Boehner said his perspective shifted after he saw the plant’s efficacy in helping a close friend deal with debilitating back pain. Marijuana’s potential use as a treatment for veterans helped sway him, too. Plus he’s been studying the problems of the U.S. criminal justice system for years.

“When you look at the number of people in our state and federal penitentiaries, who are there for possession of small amounts of cannabis, you begin to really scratch your head,” Boehner said. “We have literally filled up our jails with people who are nonviolent and frankly do not belong there.”

10th Amendment

On top of all those reasons to support the plant, Boehner and Weld say the debate over legalization is, at its core, a discussion of the 10th Amendment of the U.S. Constitution, which allows states to do what they want.

“If some states don’t want marijuana to be legal, that’s their prerogative,” Weld said. “But that shouldn’t be dictated by the nanny state in Washington.”

Despite the GOP mostly lauding the amendment, Republican politicians have been split on the cannabis issue.

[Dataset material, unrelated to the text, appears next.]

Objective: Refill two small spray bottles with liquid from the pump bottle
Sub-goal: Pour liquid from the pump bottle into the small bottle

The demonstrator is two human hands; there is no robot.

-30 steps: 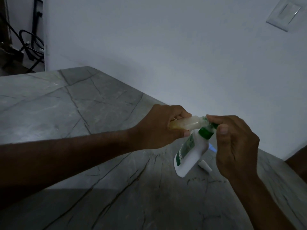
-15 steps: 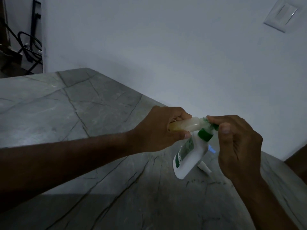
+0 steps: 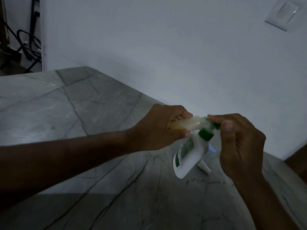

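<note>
**Dim room, two hands at the pump bottle**

A pale wall [image 3: 166,47] backs a grey veined stone bench [image 3: 66,113]; a switch plate [image 3: 282,14] sits upper right, dark cables [image 3: 28,44] far left. The white pump bottle [image 3: 191,156] stands tilted on the bench. The left hand [image 3: 159,128] curls round a small spray bottle [image 3: 239,126] lying sideways at the green pump head [image 3: 214,126], which the right hand [image 3: 240,146] pinches. A small white piece [image 3: 204,167] behind the bottle is hard to identify.
</note>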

Sessions’ harsh words for marijuana, and his decision to roll back Obama-era protections, didn’t deter Boehner or Weld’s decisions to get involved with the industry, they said.

“When I saw the announcement, I almost chuckled to myself,” Boehner said, referring to the policy reversal. “I don’t know why they decided to do this. It could be that the attorney general is trying to force the Congress to act.”

Winding Road

The politicians’ years in public office may help the company navigate the winding road to federal legalization.

“When it comes to an issue like this, that has what I’ll call murky legal issues and political issues, we’re there to provide advice to Acreage in terms of how they work with state and federal governments, how they work with local governments and advice on what states look promising,” Boehner said.

Neither Boehner nor Weld has made a financial investment in Acreage, though Weld says he’s considering it.

“Millennials who will inherit the kingdom before long, they are even more positive about cannabis than the populous at large,” Weld said. “You can look at the trend of millennial opinion and you can see the future.”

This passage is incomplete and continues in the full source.